A spokesperson said that the Defence Forces would co-operate fully with the independent review.  

They said that in October the Chief of Staff convened an Immediate Actions Group (IAG) to co-ordinate the implementation of a series of measures to contribute to behavioural and cultural change in the Defence Forces.

These measures included the establishment of a multi-disciplinary response team which has seen briefings delivered to personnel across all workplaces.

They said that the department introduced interim support measures for members of the Defence Forces impacted by “unacceptable behaviour in the workplace”.

They also put in place a Confidential Contact Person (CCP) and this can be used by serving and former members.

“The confidential contact person is independent and outside of the chain of command. Their role is to listen to the caller, assist them in documenting their allegations, and provide guidance on follow-on options,” the spokesperson said. 

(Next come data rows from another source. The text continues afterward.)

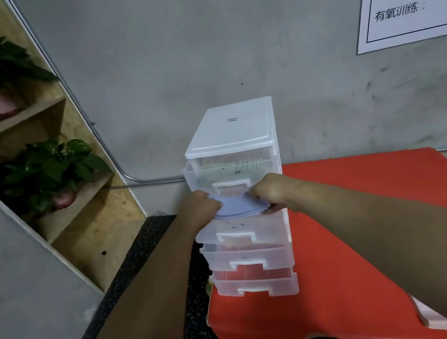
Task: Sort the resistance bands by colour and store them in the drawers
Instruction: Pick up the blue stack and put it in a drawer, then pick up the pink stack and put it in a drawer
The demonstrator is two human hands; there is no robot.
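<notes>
The left hand [199,208] and right hand [273,193] are each curling round one end of a pale lilac resistance band [238,208], holding it flat against the clear drawer unit [230,129], just above the second drawer [242,233]. The top drawer [263,163] is standing slightly open and holding pale green bands [208,180]. The contents of the lower drawers cannot be told. The unit is sitting on a red plyo box [374,217].

Drawer unit [230,129] atop red box [343,297]
</notes>
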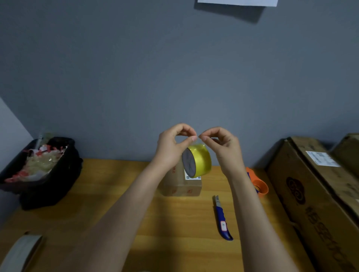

In December, 2021 the Defence Forces said the Chief of Staff also established a more “enduring structure to maintain momentum and drive positive cultural change within the Defence Forces, the Organisational Culture Standing Committee”.

These committees extend directly down to unit structures and are tasked with implementing a cultural change programme. In April they launched their “It Stops Now” anti-bullying campaign. 

They also have been running a confidential round the clock service for all serving members. 

“Whether recent or historic, those who may have suffered serious wrong of a criminal nature are urged to report their concerns to An Garda Síochána, who have lawful authority, skills and resources to investigate such matters.

“Óglaigh na hÉireann reflects the society we serve, and wants to attract future members from all backgrounds in order to ensure we are a modern inclusive military force,” the  Defence Forces said in a statement. 

The spokesperson said that a more diverse workforce would create “a more innovative, problem-solving, culture with new approaches and fresh perspectives”.

It added that Óglaigh na hÉireann was “committed” to prioritising the dignity and safety of members by implementing the measures and reforms deemed necessary to achieve this goal.